I installed gentoo using the latest gentoo-dev-sources kernel. And after a few reboots, my cd station dissapeared on me. I shut down my laptop, put the power back on and ussualy it's there again but this time it just stayed away. So I flashed my bios, thinking something was wrong with it, because I couldn't find the cd station even when I searched after it in the bios. That didn't help. A friend told me to disconnect the IDE cable, which I did, then turn my laptop back on, turn it off again, reconnect the IDE cable and turn on my laptop. And it worked!! It had something to do with legacy hardware support. I reconfigured my kernel without any legacy support on (as far as I know anyway) and today the same thing happend again! but the trick with disconnecting and reconnecting the IDE cable didn't work. So it's gone now. It can still open and close, and spin up cd's but that's it. The system doesn't recognise it as an ATAPI device.

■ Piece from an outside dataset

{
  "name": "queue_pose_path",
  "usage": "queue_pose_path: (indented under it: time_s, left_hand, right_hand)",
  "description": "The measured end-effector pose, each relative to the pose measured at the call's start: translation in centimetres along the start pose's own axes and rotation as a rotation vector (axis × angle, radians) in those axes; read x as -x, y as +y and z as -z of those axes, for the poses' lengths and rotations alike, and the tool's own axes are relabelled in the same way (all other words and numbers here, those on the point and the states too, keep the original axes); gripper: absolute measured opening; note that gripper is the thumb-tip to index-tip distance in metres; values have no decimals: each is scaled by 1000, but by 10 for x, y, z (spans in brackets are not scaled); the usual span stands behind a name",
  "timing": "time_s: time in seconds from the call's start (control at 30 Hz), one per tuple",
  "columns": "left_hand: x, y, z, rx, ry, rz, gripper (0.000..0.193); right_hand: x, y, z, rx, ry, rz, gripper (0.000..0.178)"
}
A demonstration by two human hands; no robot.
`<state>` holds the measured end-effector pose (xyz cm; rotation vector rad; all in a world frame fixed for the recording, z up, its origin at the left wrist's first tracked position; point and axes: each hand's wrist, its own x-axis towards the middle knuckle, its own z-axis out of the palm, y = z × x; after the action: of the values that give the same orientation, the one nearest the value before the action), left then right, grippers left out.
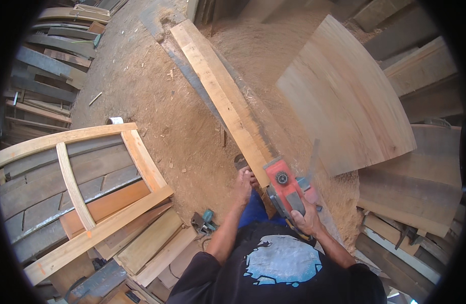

I'm totaly lost on this one. I know the damn thing is still working but I don't know how to get it back.

My machine is a Acer Aspire 1700 laptop and the cd drive is a DVD/CD-RW station.

Can anybody tell me more about this, or about legacy hardware support.

Can anybody help? I really need it.

----------

## NeddySeagoon

Dikkiedik,

Your CD should not come and go due to software. If the BIOS can't see the drive its a hardware problem. If the machine is under warranty, return it to Acer.

Acers support of Liunx is close to that of Microsofts.

----------